Indeed, we would have preferred if Mr Bunting, in bringing together the Major Organised Crime and Anti-Corruption Task Force (MOCA) and the Anti-Corruption Branch had simply, by statute, created a new, specialised law-enforcement agency, rather than this, as he put it, "interim step". It is an idea that this newspaper has championed for many years.
MOCA, in its original form, was established two years ago, the latest in a long list of elite police units to go after the most serious criminals in a country notorious for corruption and where the 'big fish' is hardly every caught - or even sought. The difference with MOCA is that its police personnel worked with the investigative arms of other critical agencies and institutions in an effort, as the saying goes, to follow the money. It has had a lot of publicity, especially over the arrest of people involved in sweepstakes scams that target foreigners, but the absence of disaggregated data makes it difficult to fully analyse its performance. Similarly, the Anti-Corruption Branch appears to have had success in arresting police personnel for accepting bribes, but this has mostly been for low-level stuff.
Part of the problem of the past with special units like MOCA, anecdotal evidence suggests, is its capture by a constabulary that many people perceive to be institutionally corrupt and has organisational resistance to fundamental change. Gains are made slowly in the police force.

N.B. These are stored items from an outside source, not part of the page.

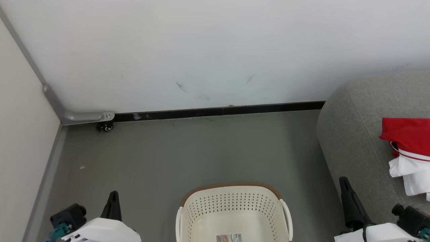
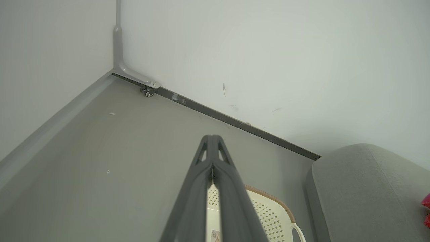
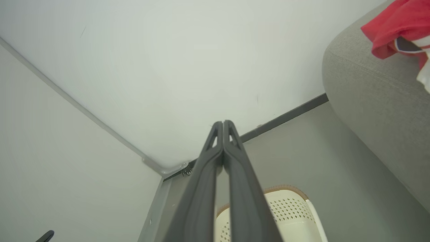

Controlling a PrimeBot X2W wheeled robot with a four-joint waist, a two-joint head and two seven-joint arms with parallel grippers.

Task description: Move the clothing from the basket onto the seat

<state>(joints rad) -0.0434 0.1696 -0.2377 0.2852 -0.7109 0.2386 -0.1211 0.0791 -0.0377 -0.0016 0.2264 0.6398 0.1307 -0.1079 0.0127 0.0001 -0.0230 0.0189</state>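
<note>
My left gripper (image 2: 212, 138) and right gripper (image 3: 223, 123) were both closed with nothing held, each pair of fingers pressed together, one on either side of the basket (image 1: 235, 208) on the floor (image 1: 168, 151). The clothing (image 1: 408, 141) lay in a red-and-white heap on the seat (image 1: 352, 134), right of the basket.

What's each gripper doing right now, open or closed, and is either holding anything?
Left gripper: closed, holding nothing.
Right gripper: closed, holding nothing.
</note>
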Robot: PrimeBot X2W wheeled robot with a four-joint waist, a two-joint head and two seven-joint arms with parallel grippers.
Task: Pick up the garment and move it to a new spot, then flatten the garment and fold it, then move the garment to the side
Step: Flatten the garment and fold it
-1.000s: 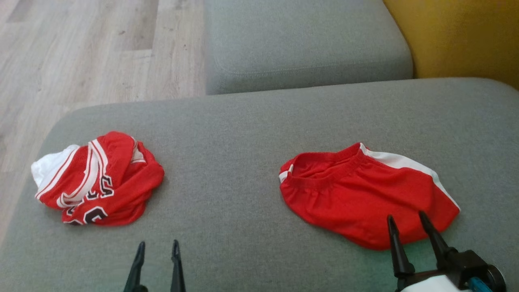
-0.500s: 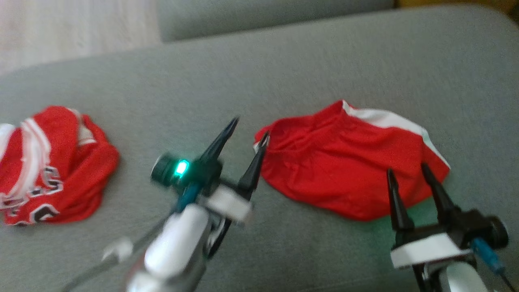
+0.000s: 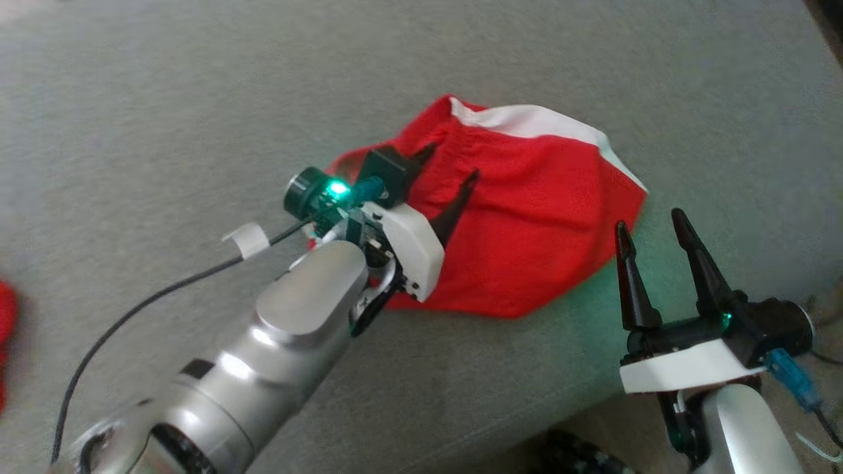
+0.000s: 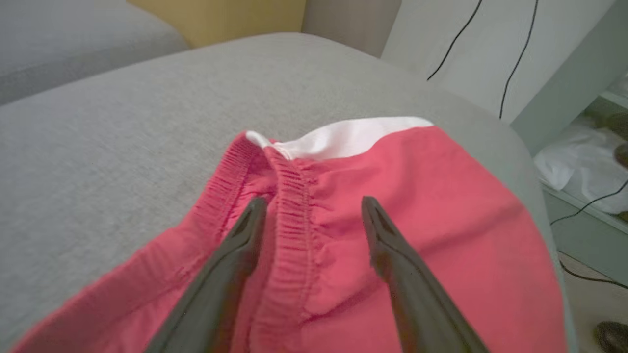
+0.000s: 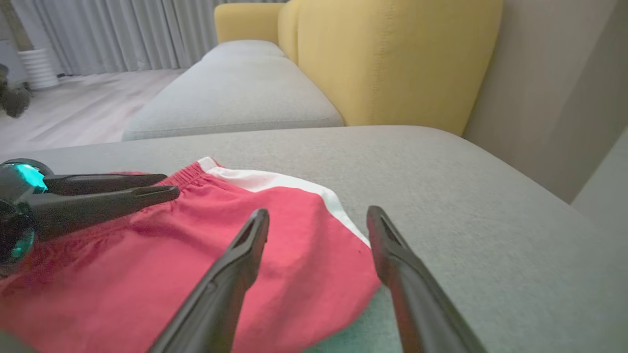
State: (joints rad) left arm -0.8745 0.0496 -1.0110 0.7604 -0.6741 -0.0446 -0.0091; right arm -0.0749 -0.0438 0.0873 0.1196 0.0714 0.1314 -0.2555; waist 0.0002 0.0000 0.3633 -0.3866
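Left wrist view shows the waistband (image 4: pixel 292 220) between my released left gripper's (image 4: pixel 313 200) fingers. My right gripper (image 3: pixel 649 220), released, hovers beside the shorts (image 3: pixel 540 217).

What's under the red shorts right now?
The red shorts lie on the grey cushion. Anything between them is covered by the fabric. Above the waistband is the open left gripper.

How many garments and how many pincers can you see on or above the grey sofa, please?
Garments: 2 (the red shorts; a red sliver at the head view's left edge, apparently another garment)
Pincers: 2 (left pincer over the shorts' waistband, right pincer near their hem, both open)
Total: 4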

It is an appreciation of these difficulties that drove the creation of an independent agency like INDECOM to investigate police abuse, and our several suggestions, over many years, for a law-enforcement agency to investigate the kinds of crimes that the new MOCA will probe and certain categories of murder, as well as abductions. We have proposed that members of this new agency, with its elite status, could be recruited primarily from among the too many young people who graduate annually with law, accounting or other useful degrees, but find themselves unemployed or underemployed. The Jamaica Constabulary Force (JCF), as it continues its slow transition to a healthy institution, would be responsible for more routine police work.
Mr Bunting's fuller plans
In the meantime, we look forward to Mr Bunting's fuller plans for the new MOCA and would appreciate hearing what, if any, relationship there is between this development and the recent departure of the police chief, Owen Ellington. Further, there is need for further and better particulars on the reporting arrangements of the new MOCA, in particular its head, Jamaica Defence Force Col Desmond Edwards, who has been seconded to the job.

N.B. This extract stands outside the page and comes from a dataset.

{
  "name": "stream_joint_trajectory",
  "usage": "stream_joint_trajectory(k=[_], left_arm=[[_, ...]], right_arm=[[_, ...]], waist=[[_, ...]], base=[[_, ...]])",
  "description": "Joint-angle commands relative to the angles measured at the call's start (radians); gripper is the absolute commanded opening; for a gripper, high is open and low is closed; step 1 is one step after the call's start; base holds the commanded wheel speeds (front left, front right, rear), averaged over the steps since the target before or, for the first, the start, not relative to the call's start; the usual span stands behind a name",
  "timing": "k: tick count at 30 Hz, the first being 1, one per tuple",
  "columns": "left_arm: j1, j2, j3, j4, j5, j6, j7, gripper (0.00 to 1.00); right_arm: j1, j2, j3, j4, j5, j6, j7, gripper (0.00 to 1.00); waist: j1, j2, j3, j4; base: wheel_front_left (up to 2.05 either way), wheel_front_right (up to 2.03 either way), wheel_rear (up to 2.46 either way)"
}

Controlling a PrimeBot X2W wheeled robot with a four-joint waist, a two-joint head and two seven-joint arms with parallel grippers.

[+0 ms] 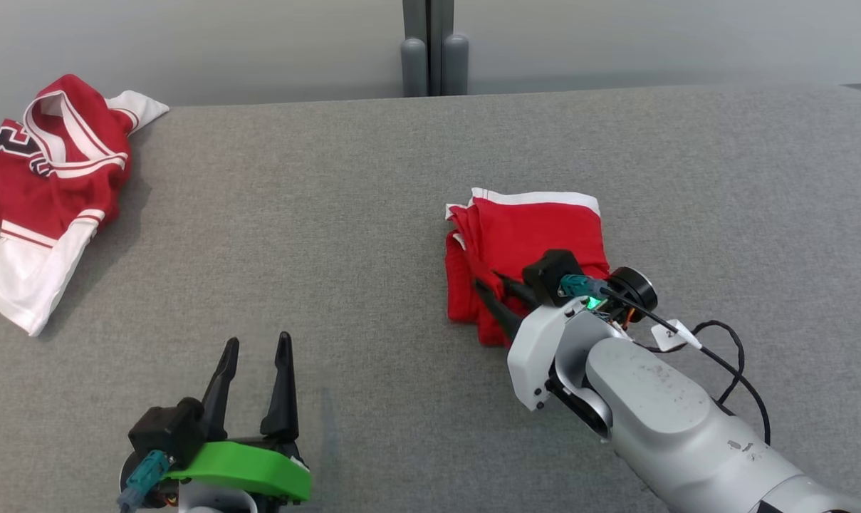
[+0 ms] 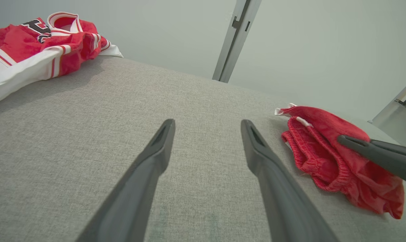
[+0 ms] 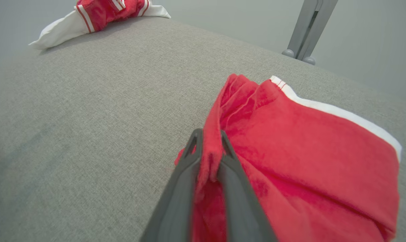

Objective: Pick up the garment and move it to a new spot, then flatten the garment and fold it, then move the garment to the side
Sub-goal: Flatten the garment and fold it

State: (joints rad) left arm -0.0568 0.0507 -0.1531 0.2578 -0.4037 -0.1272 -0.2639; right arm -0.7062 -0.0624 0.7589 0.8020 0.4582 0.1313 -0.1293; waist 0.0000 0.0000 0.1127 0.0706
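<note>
The garment [image 1: 530, 235] is a pair of red shorts with a white-trimmed hem, folded into a small stack right of centre on the grey cloth-covered table [image 1: 330, 214]. My right gripper [image 1: 488, 279] lies over its near left edge. In the right wrist view, the right gripper [image 3: 209, 134] pinches a ridge of the garment [image 3: 307, 151] between narrowly spaced fingers. My left gripper [image 1: 258, 342] stands open over bare table at the lower left, well clear of the shorts. The left wrist view has the left gripper [image 2: 208, 124] spread wide, and the garment [image 2: 323, 158] off to the right.
A crumpled red and white jersey [image 1: 45, 178] lies at the far left of the table, also seen as the jersey [image 2: 38, 43] in the left wrist view. A grey post [image 1: 434, 50] stands behind the table's far edge. The right arm's black cable [image 1: 729, 356] loops beside its forearm.
</note>
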Motion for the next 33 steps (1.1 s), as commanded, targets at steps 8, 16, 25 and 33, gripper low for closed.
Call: stream_joint_trajectory(k=[8,16,25,33], left_arm=[[0.022,0.000,-0.032,0.009,0.000,-0.004,-0.001,1.00],[0.032,0.001,-0.056,0.015,-0.001,-0.004,-0.001,1.00],[0.018,0.001,-0.064,0.016,-0.001,-0.005,-0.001,1.00],[0.003,0.001,-0.068,0.023,-0.010,-0.005,-0.001,1.00]], right_arm=[[0.046,-0.033,-0.019,-0.075,0.023,-0.001,-0.063,1.00],[0.073,-0.070,-0.162,-0.139,-0.021,-0.001,-0.100,1.00],[0.057,-0.088,-0.245,-0.082,-0.097,-0.001,-0.053,0.16],[0.036,-0.074,-0.178,0.023,-0.094,-0.001,-0.019,0.00]], waist=[[0.0000,0.0000,-0.026,-0.038],[0.0000,0.0000,-0.042,-0.044],[0.0000,0.0000,-0.027,0.016],[0.0000,0.0000,-0.013,0.077]], base=[[0.00,0.00,0.00],[0.00,0.00,0.00],[0.00,0.00,0.00],[0.00,0.00,0.00]])
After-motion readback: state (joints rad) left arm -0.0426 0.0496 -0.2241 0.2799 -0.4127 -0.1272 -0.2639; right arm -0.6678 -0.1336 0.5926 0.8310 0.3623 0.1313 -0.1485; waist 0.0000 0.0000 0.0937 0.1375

In the absence of specific legislation, the new MOCA's constabulary authority comes from the fact that its critical operational members remain part of the JCF, while, we expect, Colonel Edwards will be sworn in as a constable. But it seems that Colonel Edwards is under no obligation to follow the JCF's chain of command, but report through Mr Bunting to the National Security Council "on matters of policy and performance".
This is a potentially messy arrangement - and why clear legislative demarcation of the authority and structure of the agencies should have been established.